== WHAT IS NEEDED ==
Look below for the line holding "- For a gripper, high" and the line holding "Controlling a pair". Transcribe exactly those lines and all lines between them, nothing more.

━━━━━━━━

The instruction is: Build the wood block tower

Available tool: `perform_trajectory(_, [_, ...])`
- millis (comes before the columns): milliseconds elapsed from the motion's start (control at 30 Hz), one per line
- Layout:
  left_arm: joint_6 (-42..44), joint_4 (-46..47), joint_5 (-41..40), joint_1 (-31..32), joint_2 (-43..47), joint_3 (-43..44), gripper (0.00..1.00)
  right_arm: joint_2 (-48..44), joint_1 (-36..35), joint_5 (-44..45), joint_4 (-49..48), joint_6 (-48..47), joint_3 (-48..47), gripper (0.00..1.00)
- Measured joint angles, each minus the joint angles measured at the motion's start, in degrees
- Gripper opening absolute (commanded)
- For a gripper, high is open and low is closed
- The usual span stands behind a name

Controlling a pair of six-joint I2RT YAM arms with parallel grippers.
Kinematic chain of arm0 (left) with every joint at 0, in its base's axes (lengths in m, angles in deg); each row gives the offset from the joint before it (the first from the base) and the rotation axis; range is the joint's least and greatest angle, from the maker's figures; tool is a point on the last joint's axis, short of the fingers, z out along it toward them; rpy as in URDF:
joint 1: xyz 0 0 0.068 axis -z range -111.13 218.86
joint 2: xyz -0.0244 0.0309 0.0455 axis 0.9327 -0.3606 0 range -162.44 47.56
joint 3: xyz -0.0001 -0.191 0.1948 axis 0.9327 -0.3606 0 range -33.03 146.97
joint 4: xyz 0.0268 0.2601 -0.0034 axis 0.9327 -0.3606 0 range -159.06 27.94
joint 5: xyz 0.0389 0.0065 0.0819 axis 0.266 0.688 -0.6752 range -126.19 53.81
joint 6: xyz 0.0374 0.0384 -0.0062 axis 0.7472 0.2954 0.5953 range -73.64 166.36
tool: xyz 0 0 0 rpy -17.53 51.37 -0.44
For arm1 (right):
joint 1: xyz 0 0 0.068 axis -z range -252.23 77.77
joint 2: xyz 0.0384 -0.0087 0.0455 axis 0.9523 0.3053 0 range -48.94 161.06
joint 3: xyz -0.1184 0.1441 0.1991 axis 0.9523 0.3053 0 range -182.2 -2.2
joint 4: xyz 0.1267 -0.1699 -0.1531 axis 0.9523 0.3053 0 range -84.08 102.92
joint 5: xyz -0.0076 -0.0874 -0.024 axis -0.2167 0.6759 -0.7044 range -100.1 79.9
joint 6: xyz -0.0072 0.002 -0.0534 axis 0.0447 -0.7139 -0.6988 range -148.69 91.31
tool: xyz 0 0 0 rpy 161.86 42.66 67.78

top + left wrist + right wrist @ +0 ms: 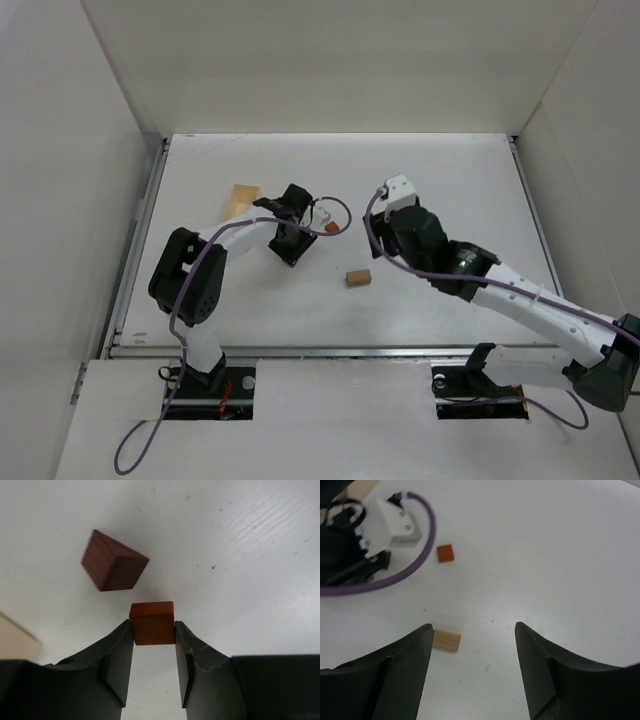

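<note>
The left gripper [154,630] has its two dark fingers [120,655] closed against opposite sides of a reddish-orange cube [152,622], which sits right at their tips on the white table [450,170]. Just beyond that cube, apart from it and turned at an angle, lies a dark brown cube [114,561] that neither finger touches. A pale wooden tray [241,200] lies off to the left of this gripper. A second reddish-orange cube [445,553] lies free on the table beside the left wrist's white camera housing [390,522], outside any grip. The right gripper [474,627] holds its jaws wide apart with nothing between the pads. A light tan block [446,640] lies flat on the table just inside the tip of the finger on the left of that view; whether they touch cannot be told.
</note>
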Motion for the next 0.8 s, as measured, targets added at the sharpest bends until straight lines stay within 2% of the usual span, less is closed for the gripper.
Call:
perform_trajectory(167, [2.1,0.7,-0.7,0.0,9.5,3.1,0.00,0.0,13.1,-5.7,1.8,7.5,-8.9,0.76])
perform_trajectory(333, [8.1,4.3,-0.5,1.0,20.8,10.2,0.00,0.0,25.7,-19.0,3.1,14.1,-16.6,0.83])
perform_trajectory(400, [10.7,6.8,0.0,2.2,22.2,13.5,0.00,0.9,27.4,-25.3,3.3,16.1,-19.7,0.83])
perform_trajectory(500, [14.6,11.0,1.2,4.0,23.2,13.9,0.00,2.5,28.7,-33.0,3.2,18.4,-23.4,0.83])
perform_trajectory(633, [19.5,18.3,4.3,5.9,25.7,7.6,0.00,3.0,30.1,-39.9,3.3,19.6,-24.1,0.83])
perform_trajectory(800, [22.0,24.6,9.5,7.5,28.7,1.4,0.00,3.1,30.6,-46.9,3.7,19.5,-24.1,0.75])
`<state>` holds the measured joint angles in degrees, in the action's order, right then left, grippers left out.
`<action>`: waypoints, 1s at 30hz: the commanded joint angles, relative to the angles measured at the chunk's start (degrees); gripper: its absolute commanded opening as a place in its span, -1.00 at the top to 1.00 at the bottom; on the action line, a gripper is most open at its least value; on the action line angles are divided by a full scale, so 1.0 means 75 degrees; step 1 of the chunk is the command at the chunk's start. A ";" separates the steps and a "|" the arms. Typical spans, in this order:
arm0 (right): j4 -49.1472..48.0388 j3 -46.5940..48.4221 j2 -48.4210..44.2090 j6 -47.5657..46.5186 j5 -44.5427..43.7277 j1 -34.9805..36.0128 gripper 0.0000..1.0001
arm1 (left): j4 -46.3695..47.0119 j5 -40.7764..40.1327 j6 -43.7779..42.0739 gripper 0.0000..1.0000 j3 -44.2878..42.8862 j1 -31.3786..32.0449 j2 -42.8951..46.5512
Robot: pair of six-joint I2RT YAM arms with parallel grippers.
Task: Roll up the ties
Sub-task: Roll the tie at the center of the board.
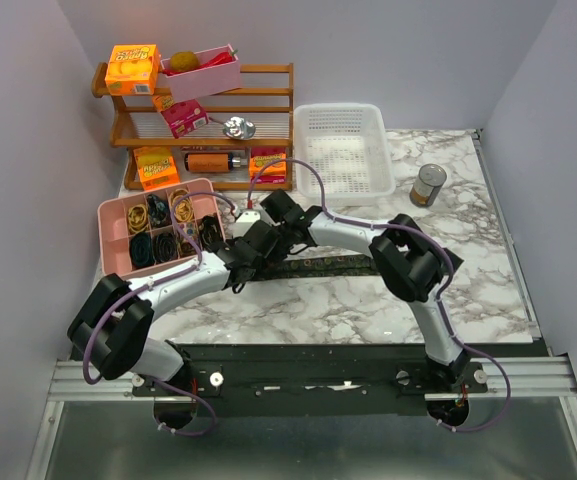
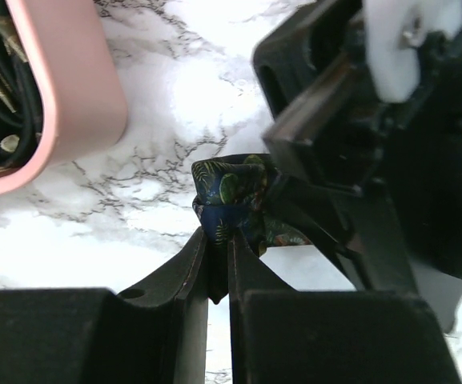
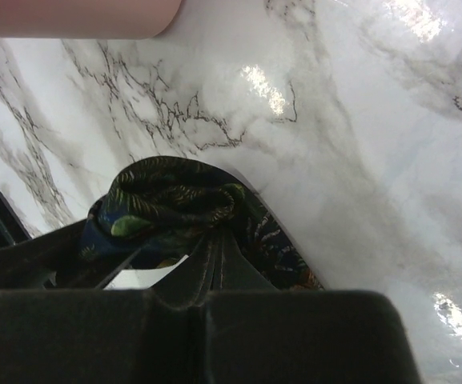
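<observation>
Two slim black fingers [image 2: 189,268] of the left tool [image 2: 218,248] clamped on a fold of the tie [image 2: 231,184], right tool [image 3: 214,244] pressed together under its soft leaf-patterned coil, glossy veined marble bench [image 3: 359,144] beneath, rounded pink tray [image 2: 86,104] nearby

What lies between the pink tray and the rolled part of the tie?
Only bare marble table lies between the pink tray and the rolled tie; nothing stands on that stretch. The left wrist view shows it most clearly.
</observation>
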<state>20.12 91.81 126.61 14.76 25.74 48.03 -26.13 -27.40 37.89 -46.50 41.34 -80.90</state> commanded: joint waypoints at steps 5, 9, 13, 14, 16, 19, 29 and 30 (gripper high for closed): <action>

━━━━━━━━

== WRITTEN RESPONSE ==
- For a gripper, high is open and low is closed
- The usual span stands behind a name

Controlling a pair of six-joint I2RT YAM arms with parallel grippers.

Nothing else belongs in the answer.